* DATASET CONTENT:

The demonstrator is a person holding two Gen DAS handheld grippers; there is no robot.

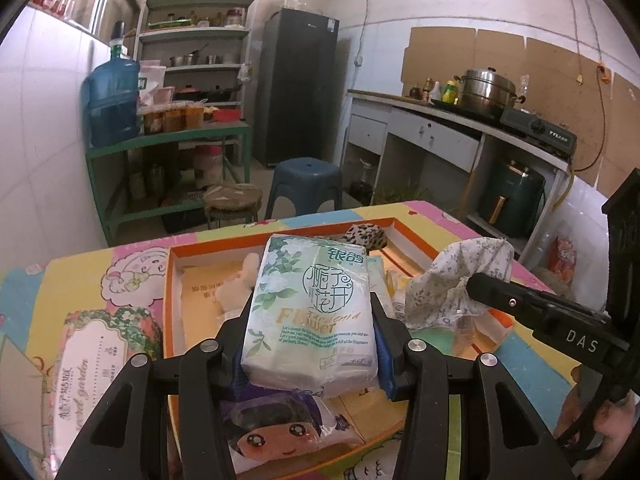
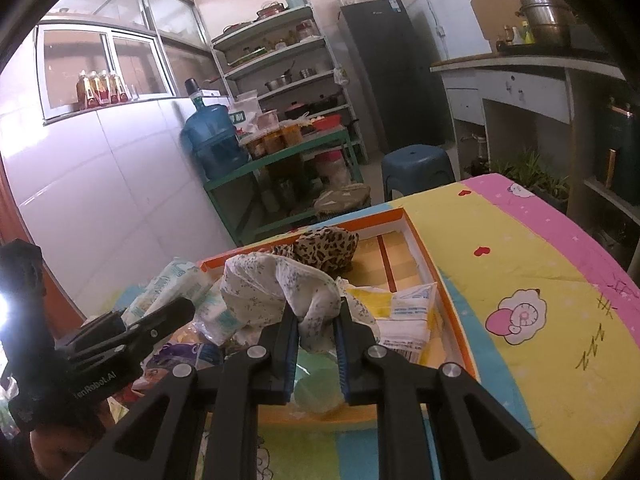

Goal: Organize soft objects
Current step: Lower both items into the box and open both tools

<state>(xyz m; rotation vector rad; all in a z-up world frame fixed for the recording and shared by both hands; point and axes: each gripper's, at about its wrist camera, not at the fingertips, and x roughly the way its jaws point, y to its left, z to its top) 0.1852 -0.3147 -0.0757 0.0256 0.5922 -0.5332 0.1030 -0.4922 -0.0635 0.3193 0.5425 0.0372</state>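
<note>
My left gripper (image 1: 312,304) is shut on a white and green tissue pack (image 1: 312,312), held over the orange-rimmed cardboard box (image 1: 280,236) on the table. My right gripper (image 2: 316,312) is shut on a white flower-print cloth (image 2: 276,284), which hangs over the same box (image 2: 424,244). In the left wrist view that cloth (image 1: 456,280) and the right gripper's finger (image 1: 520,300) show at the right. Inside the box lie a leopard-print cloth (image 2: 324,248), a cartoon-face pack (image 1: 276,424), a plush toy (image 1: 244,280) and white packets (image 2: 408,320).
A floral tissue pack (image 1: 100,360) lies on the cartoon-print tablecloth (image 2: 520,280) left of the box. Beyond the table stand a blue stool (image 1: 304,184), a round wicker stool (image 1: 232,200), a green rack with a water jug (image 1: 112,100), a dark fridge (image 1: 296,88) and a counter with a pot (image 1: 484,92).
</note>
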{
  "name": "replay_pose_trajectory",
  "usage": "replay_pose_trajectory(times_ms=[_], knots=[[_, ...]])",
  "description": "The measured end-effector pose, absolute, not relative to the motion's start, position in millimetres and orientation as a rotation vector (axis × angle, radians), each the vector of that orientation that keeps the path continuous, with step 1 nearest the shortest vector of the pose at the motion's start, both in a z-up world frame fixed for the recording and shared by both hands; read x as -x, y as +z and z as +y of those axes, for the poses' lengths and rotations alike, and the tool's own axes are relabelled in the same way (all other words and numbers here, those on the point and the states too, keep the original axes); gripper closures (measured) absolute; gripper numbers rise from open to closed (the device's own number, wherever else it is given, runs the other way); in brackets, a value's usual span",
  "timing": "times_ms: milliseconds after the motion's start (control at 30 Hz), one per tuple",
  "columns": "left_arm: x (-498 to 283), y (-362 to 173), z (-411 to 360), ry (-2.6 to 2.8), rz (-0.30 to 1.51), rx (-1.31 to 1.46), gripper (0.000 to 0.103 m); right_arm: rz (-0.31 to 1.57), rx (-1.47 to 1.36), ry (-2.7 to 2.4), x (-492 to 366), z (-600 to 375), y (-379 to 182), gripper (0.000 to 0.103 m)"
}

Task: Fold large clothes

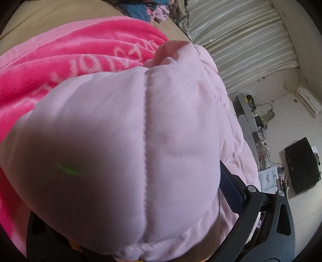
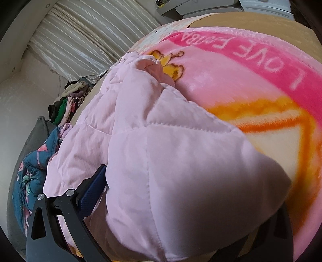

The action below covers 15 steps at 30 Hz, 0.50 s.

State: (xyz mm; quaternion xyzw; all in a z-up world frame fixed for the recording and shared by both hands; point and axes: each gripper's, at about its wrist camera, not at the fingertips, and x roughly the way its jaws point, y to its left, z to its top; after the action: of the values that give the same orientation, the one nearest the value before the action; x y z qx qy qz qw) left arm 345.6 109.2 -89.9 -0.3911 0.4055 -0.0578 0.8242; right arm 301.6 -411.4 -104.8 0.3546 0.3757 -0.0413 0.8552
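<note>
A pale pink quilted jacket (image 1: 145, 131) fills the left wrist view and bulges up between the fingers of my left gripper (image 1: 130, 177), which is shut on a thick fold of it. Only the right finger's blue pad (image 1: 231, 187) shows; the other finger is buried under fabric. In the right wrist view the same jacket (image 2: 171, 161) is bunched in my right gripper (image 2: 181, 185), also shut on it, with one blue pad (image 2: 92, 187) visible at the left. The jacket trails back over a pink blanket (image 2: 241, 80) lettered LOVE.
The pink blanket (image 1: 70, 54) covers a tan bed (image 1: 50, 14). A pile of clothes (image 2: 66, 104) and a dark floral quilt (image 2: 32, 171) lie at the bed's left edge. Pale curtains (image 1: 241, 40), a cluttered desk (image 1: 253, 121) and a black box (image 1: 301, 165) stand beyond.
</note>
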Motion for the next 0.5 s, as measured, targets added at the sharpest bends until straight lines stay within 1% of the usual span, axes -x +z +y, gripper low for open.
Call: replay_pose_trajectory(times_ms=[133, 233, 300, 333, 400, 433, 500], knots=[[-348, -89, 109, -0.144, 0.862, 0.802, 0.010, 0.797, -0.719, -0.077, -306, -410, -103, 0.004], [-355, -83, 107, -0.155, 0.859, 0.759, 0.020, 0.789, -0.695, -0.065, -308, -406, -99, 0.011], [-355, -74, 103, -0.162, 0.849, 0.722, 0.032, 0.776, -0.663, -0.044, -306, -403, -92, 0.028], [-355, -70, 101, -0.164, 0.843, 0.700, 0.034, 0.768, -0.641, -0.031, -306, -400, -87, 0.033], [-354, -63, 96, -0.168, 0.831, 0.657, 0.046, 0.766, -0.600, -0.012, -306, -396, -79, 0.047], [-354, -58, 93, -0.171, 0.823, 0.636, 0.049, 0.766, -0.587, -0.004, -306, -395, -76, 0.050], [-352, -50, 89, -0.184, 0.808, 0.604, 0.059, 0.764, -0.547, 0.014, -305, -392, -66, 0.059]])
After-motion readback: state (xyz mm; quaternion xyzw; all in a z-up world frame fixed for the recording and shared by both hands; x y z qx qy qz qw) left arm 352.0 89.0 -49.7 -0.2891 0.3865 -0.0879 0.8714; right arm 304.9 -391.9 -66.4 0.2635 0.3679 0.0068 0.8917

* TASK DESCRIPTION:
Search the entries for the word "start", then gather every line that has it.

* SOLUTION TO THE EXERCISE:
  "description": "The measured end-effector pose, absolute, not relative to the motion's start, position in millimetres and orientation as a rotation vector (axis × angle, radians), each the vector of that orientation that keeps the path continuous, with step 1 nearest the shortest vector of the pose at the motion's start, both in a z-up world frame fixed for the recording and shared by both hands; read x as -x, y as +z and z as +y of those axes, for the poses' lengths and rotations alike, and the tool's own axes are relabelled in the same way (all other words and numbers here, those on the point and the states too, keep the original axes); gripper closures (measured) absolute; gripper numbers rise from open to closed (the device's own number, wherever else it is given, runs the other way); in brackets, a value's usual span",
  "timing": "times_ms: milliseconds after the motion's start (control at 30 Hz), one per tuple",

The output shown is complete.